Exercise description — Could you set down exactly the lines of the data below, starting at the one that holds "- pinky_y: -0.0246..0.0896" and ending at the one that holds "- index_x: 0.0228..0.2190", both included, and only those?

Data extract —
——

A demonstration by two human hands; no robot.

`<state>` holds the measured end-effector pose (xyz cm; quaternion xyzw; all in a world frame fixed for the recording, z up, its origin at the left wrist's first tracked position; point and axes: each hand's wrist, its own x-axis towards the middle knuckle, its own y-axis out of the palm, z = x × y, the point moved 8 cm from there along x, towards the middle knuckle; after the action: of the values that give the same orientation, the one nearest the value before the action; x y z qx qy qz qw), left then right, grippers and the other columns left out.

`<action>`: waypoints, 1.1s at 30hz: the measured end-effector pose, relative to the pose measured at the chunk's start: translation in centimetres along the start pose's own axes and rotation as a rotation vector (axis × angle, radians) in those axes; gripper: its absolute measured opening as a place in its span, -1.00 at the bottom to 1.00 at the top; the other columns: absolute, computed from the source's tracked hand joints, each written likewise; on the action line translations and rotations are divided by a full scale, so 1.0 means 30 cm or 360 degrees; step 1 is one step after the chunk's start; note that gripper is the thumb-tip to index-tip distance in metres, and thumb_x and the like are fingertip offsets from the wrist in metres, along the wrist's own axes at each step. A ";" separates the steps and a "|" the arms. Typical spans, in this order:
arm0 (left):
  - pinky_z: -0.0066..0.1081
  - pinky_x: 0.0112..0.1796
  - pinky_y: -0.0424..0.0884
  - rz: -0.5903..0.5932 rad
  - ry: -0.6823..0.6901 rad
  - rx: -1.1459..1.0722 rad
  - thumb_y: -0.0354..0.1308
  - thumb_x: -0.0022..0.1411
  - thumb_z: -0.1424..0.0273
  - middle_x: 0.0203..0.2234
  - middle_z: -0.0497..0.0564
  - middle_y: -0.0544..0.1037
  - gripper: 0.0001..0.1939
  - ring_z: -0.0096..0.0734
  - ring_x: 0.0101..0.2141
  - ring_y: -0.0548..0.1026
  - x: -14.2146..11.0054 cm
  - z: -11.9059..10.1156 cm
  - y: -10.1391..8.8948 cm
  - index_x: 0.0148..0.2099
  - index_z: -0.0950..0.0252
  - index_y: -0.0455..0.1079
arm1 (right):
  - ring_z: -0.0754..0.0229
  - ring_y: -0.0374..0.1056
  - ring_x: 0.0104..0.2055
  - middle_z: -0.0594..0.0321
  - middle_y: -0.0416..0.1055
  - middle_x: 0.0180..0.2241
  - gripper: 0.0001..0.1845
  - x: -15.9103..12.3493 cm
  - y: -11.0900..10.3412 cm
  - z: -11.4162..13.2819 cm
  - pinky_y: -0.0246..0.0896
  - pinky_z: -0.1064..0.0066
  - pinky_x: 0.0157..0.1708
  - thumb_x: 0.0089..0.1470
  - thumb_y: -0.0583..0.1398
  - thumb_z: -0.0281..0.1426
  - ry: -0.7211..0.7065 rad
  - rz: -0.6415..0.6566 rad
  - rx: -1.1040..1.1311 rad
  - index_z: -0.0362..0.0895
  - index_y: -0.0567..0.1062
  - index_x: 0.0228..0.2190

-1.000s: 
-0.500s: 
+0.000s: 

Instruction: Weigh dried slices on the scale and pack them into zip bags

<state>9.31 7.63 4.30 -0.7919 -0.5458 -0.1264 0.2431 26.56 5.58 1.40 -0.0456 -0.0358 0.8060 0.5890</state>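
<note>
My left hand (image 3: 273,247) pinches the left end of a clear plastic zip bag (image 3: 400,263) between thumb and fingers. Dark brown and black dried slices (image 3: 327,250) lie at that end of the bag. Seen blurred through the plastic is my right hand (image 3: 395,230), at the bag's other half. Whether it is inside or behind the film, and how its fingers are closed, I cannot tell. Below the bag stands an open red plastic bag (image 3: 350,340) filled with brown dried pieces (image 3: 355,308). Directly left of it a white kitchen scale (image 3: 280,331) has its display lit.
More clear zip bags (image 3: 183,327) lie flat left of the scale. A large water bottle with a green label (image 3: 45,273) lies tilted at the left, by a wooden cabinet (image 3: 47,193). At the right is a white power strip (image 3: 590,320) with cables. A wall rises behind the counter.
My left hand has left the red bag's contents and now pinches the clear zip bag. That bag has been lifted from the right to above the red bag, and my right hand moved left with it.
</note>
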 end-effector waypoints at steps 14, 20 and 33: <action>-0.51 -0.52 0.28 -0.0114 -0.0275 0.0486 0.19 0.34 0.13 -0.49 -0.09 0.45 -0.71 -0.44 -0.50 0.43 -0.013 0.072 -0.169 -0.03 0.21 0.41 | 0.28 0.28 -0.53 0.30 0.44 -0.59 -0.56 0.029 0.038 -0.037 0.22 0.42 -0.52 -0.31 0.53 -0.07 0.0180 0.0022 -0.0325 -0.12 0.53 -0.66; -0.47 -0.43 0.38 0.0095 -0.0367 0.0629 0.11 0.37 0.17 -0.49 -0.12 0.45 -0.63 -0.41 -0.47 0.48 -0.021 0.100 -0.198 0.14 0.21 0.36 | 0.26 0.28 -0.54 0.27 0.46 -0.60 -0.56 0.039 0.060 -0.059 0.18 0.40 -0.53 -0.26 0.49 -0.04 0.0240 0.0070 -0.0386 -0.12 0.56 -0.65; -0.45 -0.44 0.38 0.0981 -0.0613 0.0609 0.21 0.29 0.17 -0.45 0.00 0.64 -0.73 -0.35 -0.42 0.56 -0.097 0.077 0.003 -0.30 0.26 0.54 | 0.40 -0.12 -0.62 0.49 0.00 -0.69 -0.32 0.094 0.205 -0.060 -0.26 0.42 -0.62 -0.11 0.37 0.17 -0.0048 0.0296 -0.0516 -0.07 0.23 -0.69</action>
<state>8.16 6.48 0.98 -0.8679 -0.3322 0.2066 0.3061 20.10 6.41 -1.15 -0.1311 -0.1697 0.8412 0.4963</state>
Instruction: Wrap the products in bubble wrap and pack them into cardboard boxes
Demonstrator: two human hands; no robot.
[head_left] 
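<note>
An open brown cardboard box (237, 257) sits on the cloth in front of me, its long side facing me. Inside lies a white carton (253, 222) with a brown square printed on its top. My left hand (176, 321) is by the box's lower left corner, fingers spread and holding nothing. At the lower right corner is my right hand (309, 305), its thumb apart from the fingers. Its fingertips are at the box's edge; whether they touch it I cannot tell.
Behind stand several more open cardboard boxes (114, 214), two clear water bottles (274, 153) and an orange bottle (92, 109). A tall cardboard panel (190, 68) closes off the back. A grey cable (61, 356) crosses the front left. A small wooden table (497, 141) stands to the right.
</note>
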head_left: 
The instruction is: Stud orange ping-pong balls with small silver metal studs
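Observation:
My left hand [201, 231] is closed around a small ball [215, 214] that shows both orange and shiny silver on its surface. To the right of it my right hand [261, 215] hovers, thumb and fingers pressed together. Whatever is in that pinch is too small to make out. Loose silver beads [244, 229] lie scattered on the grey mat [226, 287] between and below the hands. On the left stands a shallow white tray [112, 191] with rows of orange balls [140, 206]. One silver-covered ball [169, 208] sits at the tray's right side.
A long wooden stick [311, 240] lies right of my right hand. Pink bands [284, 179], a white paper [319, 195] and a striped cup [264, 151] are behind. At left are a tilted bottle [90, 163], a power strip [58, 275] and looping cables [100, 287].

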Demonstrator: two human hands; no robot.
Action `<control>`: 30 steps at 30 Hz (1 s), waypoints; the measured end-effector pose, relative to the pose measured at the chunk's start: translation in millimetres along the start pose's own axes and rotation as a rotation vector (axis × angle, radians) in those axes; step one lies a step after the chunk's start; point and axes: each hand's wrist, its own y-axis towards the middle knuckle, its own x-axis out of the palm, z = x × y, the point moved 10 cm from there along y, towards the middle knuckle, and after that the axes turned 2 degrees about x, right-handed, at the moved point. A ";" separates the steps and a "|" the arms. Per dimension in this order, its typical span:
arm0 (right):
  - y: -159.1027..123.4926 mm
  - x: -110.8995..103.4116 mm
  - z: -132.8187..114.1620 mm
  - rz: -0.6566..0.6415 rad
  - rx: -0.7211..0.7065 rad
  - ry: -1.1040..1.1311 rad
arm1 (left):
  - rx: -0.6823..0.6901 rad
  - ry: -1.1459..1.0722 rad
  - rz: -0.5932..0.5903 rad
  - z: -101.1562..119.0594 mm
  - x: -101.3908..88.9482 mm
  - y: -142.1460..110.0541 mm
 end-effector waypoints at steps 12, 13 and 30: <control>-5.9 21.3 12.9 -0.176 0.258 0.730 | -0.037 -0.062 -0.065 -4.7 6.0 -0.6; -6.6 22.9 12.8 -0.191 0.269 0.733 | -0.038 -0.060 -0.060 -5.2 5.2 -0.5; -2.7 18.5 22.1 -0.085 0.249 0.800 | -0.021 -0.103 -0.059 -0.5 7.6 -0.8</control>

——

Completed exercise —
  - pinky_y: -0.0246..0.0896
  - pinky_z: -0.1064..0.0066
  - pinky_x: 0.0157..0.1708
  - thumb_x: 0.0089..0.1470
  - thumb_y: -0.0583..0.1398
  - thumb_z: -0.0281..0.1426
  - ry: -0.7211..0.7065 rad
  - rz: -0.6415..0.6566 rad
  - rx: -1.1040..1.1311 rad
  - index_z: -0.0362..0.0895
  - index_y: -0.0567..0.1062
  - index_x: 0.0228..0.2190

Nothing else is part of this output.